Protein extraction and Western blot analysis
Proteins were extracted from cells grown to an OD550 of 1.0, separated by 4–12% SDS-PAGE (Invitrogen), transferred to nitrocellulose membrane, and analyzed using primary antibodies to GFP (1:1,000; Invitrogen), Dpm1p (1:500; Thermo Fisher Scientific), Pex3p (1:1,000; provided by R. Erdmann, Ruhr University, Bochum, Germany), and Porin (1:1,000; Invitrogen). Proteins were visualized using appropriate IRDye secondary antibody (LI-COR Biosciences; 1:10,000) followed by detection using the Odyssey system.
Measuring PPV movement
The pex3atg1Δ and pex30pex31pex3atg1Δ mutant cells expressing endogenously tagged Pex14-GFP were grown to mid-logarithmic growth phase. Time-lapse images were acquired every 2 min for 20 min. A stack of 20 images with a step size of 0.25 µm was acquired at each time point. Images in each stack were combined into a 2D image using the maximum intensity projection setting. The total distance traveled by Pex14-GFP was measured using SoftWorx (Applied Precision Ltd.) and divided by total time to give velocity (nanometers per second). Mean and standard error (SE) were calculated from data obtained from at least 70 cells using Prism 6 (GraphPad Software).
Online supplemental material
Fig. S1 shows the effect of PEX30 or PEX31 overexpression on total lipid phosphate per cell of spo7Δ cells (Bartlett, 1959). Fig. S2 shows the reticulon-like domain in Pex proteins identified using the structure-based homology prediction program HHpred. Fig. S3 shows that ER morphology is not altered in strains lacking Pex30p and Pex31p. Fig. S4 shows representative images of cells used to generate the graph in Fig. 5 A. Fig. S5 shows that Pex13p-mCherry and Pex14-GFP colocalize in pex3atg1Δ cells. Video 1 shows that nascent GFP-Pex14 puncta originate on the ER membrane and subsequently move away from the ER. Tables S1 and S2 contain the strains and plasmids, respectively, used in this study.
The authors thank Alexandre Toulmay for technical assistance and valuable discussions, Yihong Ye for critically reading the manuscript, and Julia Cooper for sharing the DeltaVision microscope facility.

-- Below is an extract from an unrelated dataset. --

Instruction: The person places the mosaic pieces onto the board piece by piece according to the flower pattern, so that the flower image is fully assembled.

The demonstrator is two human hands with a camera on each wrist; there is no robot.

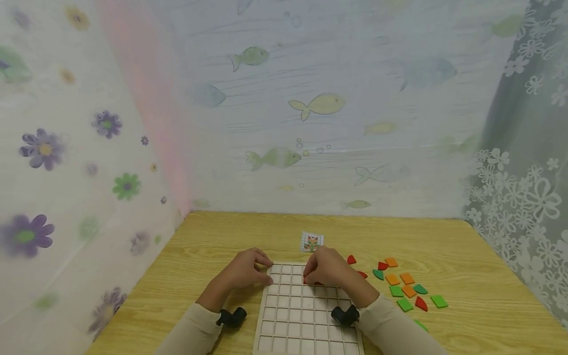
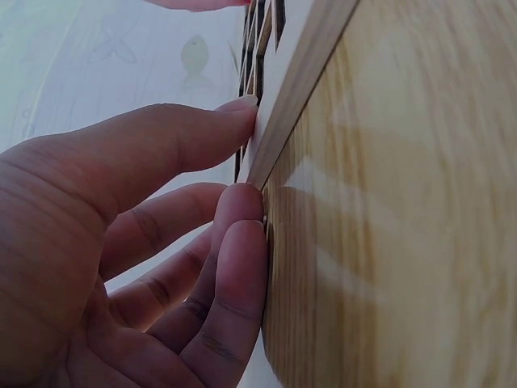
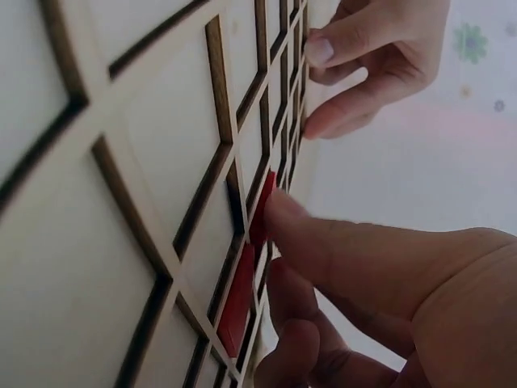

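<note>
Right wrist: right fingers [image 3: 291,293] seemingly pinch red tile [image 3: 262,213]; left fingers [image 3: 349,111] apart, touching board [image 3: 157,121].

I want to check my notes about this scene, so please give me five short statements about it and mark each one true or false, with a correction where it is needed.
1. The right hand touches a red piece. True.
2. Both hands touch a red piece. False: the left hand touches the left side of the grid board.
3. A small printed card lies beyond the grid board. True.
4. Orange pieces lie on the table, right of the grid board. True.
5. Only orange pieces lie there. False: green pieces and loose red pieces lie there too.
</note>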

This work was supported by the Intramural Research Program of the National Institute of Diabetes and Digestive and Kidney Diseases. J. Hu was supported by the National Natural Science Foundation of China (grant 31225006) and an International Early Career Scientist grant from Howard Hughes Medical Institute. T.P. Levine’s laboratory was supported by the Biotechnology and Biological Sciences Research Council Bioinformatics and Biological Resources Fund (grant BB/M011801). V. Choudhary was supported by a fellowship from Schweizerischer Nationalfonds zur Förderung der Wissenschaftlichen Forschung (grants PA00P3_145358 and P300P3_158454).
The authors declare no competing financial interests.